高磁場MRI用高温超電導磁石開発の進捗(14年秋)
-プロジェクト進捗-

Progress in the development of an HTS magnet for ultra-high field MRI (2014 autumn)
- Project status -


戸坂 泰造, 宮﨑 寛史, 岩井 貞憲, 大谷 安見, 高橋 政彦, 田﨑 賢司, 野村 俊自, 来栖 努 (東芝); 石山 敦士 (早大); 植田 浩史 (阪大); 野口 聡 (北大); 浦山 慎一, 福山 秀直 (京大)
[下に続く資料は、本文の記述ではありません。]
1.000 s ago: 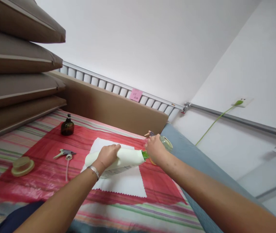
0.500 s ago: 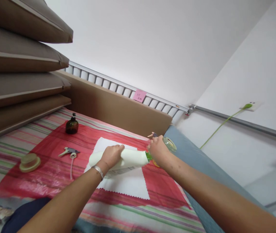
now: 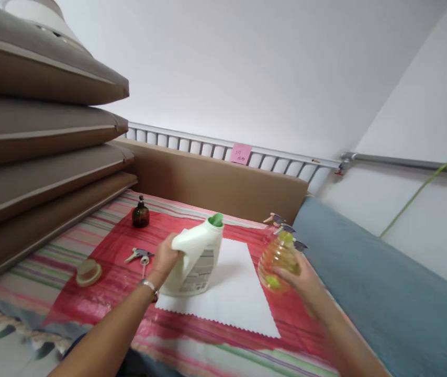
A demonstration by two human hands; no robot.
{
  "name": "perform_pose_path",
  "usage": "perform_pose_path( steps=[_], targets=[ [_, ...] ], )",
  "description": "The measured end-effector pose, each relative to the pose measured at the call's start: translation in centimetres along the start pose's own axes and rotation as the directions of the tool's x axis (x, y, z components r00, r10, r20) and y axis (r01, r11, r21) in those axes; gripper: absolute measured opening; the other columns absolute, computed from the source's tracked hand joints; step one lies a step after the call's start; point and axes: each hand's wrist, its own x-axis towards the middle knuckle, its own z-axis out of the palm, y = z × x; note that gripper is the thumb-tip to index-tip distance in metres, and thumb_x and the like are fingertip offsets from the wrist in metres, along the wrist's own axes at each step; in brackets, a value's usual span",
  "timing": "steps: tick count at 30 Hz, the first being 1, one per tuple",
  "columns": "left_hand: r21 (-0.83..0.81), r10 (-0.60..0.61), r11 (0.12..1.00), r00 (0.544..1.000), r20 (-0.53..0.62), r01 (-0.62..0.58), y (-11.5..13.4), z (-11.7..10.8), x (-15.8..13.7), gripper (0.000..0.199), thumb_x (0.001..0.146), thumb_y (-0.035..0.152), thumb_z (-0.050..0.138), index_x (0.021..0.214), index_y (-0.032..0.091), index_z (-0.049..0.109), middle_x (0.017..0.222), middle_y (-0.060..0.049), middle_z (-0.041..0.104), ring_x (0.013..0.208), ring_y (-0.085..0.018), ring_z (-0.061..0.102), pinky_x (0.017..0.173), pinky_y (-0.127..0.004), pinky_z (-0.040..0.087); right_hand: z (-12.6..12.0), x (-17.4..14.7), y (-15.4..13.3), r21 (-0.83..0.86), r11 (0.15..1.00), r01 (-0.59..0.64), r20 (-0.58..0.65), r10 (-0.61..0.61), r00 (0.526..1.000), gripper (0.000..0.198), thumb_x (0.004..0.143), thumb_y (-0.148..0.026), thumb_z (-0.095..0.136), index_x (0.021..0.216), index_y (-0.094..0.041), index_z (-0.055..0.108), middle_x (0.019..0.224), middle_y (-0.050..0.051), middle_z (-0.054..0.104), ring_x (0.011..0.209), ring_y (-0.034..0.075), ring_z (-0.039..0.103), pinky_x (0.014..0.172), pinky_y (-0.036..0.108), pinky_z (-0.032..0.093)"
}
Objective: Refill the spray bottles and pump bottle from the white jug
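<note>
My left hand (image 3: 167,256) is closed round the handle of a pale green detergent jug (image 3: 211,251). The jug's green spout points up, and its base is at the white zigzag-edged cloth (image 3: 239,293). On the right, my right hand (image 3: 300,275) is wrapped around a see-through yellowish bottle (image 3: 274,262), somewhat blurred. Trigger spray heads (image 3: 274,219) show just behind and beside this bottle; which bottles they belong to I cannot tell. Left of the jug lies a loose trigger sprayer (image 3: 139,255) with its tube partly hidden by my left arm.
A dark pump bottle (image 3: 141,214) stands at the back left on a red see-through sheet (image 3: 117,246). Nearer is a round pale lid (image 3: 89,272). Stacked brown cushions (image 3: 51,125) rise on the left. A brown board (image 3: 208,178) runs along the back, a blue-grey panel (image 3: 365,262) on the right.
The jug has gone from lying nearly level, spout towards the right hand, to upright. My right hand has moved away from the spout and lower, with the bottle. The view has shifted.
</note>
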Motion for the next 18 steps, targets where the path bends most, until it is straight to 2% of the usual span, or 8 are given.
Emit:
perform_pose_path(
  steps=[1, 3, 5, 7, 10, 13, 16, 18],
  targets=[
    [-0.043, -0.018, 0.999, 0.998, -0.058, 0.015, -0.7, -0.1, 0.2, 0.021, 0.072, 0.017, 0.049, 0.091, 0.017, 0.06, 0.087, -0.005, 0.068, 0.079, -0.019, 0.063, 0.068, -0.026, 0.047, 1.1, -1.0, 1.5, 0.156, 0.984, -0.081, -0.036, 0.088, 0.996, 0.076, 0.062, -0.044, 0.069, 0.128, -0.022, 0.037, 0.115, 0.01, 0.061, 0.105, 0.028, 0.058, 0.092, 0.043, 0.043],
    [-0.118, -0.052, 0.993, 0.985, -0.162, 0.033, -1.7, 0.2, 0.8, 0.024, 0.071, 0.018, 0.049, 0.092, 0.015, 0.058, 0.087, -0.006, 0.067, 0.079, -0.019, 0.062, 0.069, -0.027, 0.047, 3.3, -2.6, 4.0, 0.354, 0.917, -0.185, -0.042, 0.213, 0.976, 0.081, 0.06, -0.045, 0.072, 0.129, -0.023, 0.036, 0.117, 0.01, 0.06, 0.107, 0.027, 0.056, 0.095, 0.043, 0.04],
    [-0.179, -0.072, 0.983, 0.972, -0.222, 0.032, -2.3, 1.0, 1.4, 0.024, 0.069, 0.018, 0.05, 0.091, 0.014, 0.057, 0.085, -0.006, 0.066, 0.076, -0.018, 0.06, 0.067, -0.028, 0.047, 5.0, -3.5, 5.5, 0.45, 0.863, -0.229, -0.038, 0.275, 0.961, 0.086, 0.057, -0.045, 0.074, 0.13, -0.023, 0.035, 0.117, 0.01, 0.06, 0.109, 0.028, 0.055, 0.096, 0.044, 0.039],
    [-0.225, -0.074, 0.974, 0.97, -0.232, 0.02, -2.7, 2.1, 1.8, 0.024, 0.066, 0.019, 0.053, 0.088, 0.015, 0.059, 0.082, -0.004, 0.066, 0.073, -0.018, 0.06, 0.066, -0.027, 0.047, 6.2, -3.6, 6.2, 0.5, 0.834, -0.234, -0.038, 0.291, 0.956, 0.089, 0.055, -0.047, 0.074, 0.131, -0.022, 0.035, 0.117, 0.012, 0.059, 0.11, 0.028, 0.054, 0.095, 0.044, 0.04],
    [-0.246, -0.065, 0.969, 0.974, -0.219, 0.01, -3.0, 3.4, 1.8, 0.022, 0.064, 0.019, 0.056, 0.086, 0.015, 0.061, 0.08, -0.003, 0.065, 0.073, -0.018, 0.059, 0.068, -0.029, 0.046, 7.4, -3.3, 6.6, 0.514, 0.825, -0.233, -0.013, 0.28, 0.96, 0.087, 0.056, -0.049, 0.073, 0.13, -0.023, 0.035, 0.119, 0.013, 0.057, 0.111, 0.03, 0.053, 0.092, 0.044, 0.043],
    [-0.214, -0.047, 0.977, 0.981, -0.19, 0.006, -3.1, 3.7, 1.3, 0.025, 0.067, 0.017, 0.055, 0.091, 0.016, 0.062, 0.084, -0.004, 0.065, 0.077, -0.018, 0.058, 0.072, -0.03, 0.046, 8.8, -3.4, 7.3, 0.465, 0.847, -0.258, 0.024, 0.279, 0.96, 0.082, 0.057, -0.05, 0.072, 0.127, -0.025, 0.037, 0.121, 0.012, 0.055, 0.112, 0.031, 0.051, 0.093, 0.045, 0.041],
    [-0.162, -0.019, 0.987, 0.995, -0.1, 0.003, -2.9, 2.7, 0.4, 0.032, 0.067, 0.017, 0.059, 0.099, 0.016, 0.061, 0.089, -0.005, 0.066, 0.081, -0.018, 0.06, 0.075, -0.029, 0.047, 10.3, -3.9, 8.5, 0.402, 0.86, -0.314, 0.091, 0.303, 0.949, 0.082, 0.057, -0.051, 0.07, 0.127, -0.023, 0.035, 0.122, 0.014, 0.054, 0.11, 0.032, 0.053, 0.094, 0.045, 0.042],
    [-0.154, 0.001, 0.988, 1.0, 0.025, 0.003, -2.9, 1.4, -0.5, 0.04, 0.067, 0.021, 0.065, 0.105, 0.016, 0.059, 0.097, -0.007, 0.066, 0.091, -0.02, 0.06, 0.081, -0.031, 0.047, 11.0, -4.2, 9.3, 0.354, 0.876, -0.329, 0.156, 0.291, 0.944, 0.081, 0.058, -0.052, 0.068, 0.127, -0.024, 0.035, 0.122, 0.013, 0.055, 0.11, 0.033, 0.052, 0.094, 0.046, 0.042]
  ],
)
Abstract:経済産業省の高温超電導コイル基盤技術開発プロジェクトの一環としてヒト全身用9.4T MRIへの適用を目指した高温超電導磁石の開発を進めている。プロジェクト全体の中でのH26年度の位置づけは、高磁場MRI用高温超電導コイルを実現する設計・製造基盤技術の研究開発となる。その中で特に重要な課題は、線材テープ面内に流れる遮蔽電流で発生する磁場をはじめとした高温超電導コイル特有の不整磁場への対処である。H26年度は、線材やコイルサイズを変えた複数のコイルを試作し、それらの不整磁場を評価することで、不整磁場の計算予測技術やシムによる補正技術を培う。これは、H27年度に試作予定の小型高精度磁場磁石(中心磁場10T級、室温ボアφ100mm程度)に向けても重要な位置づけとなる。本発表では、H26年度の研究開発内容の計画とその進捗について報告する。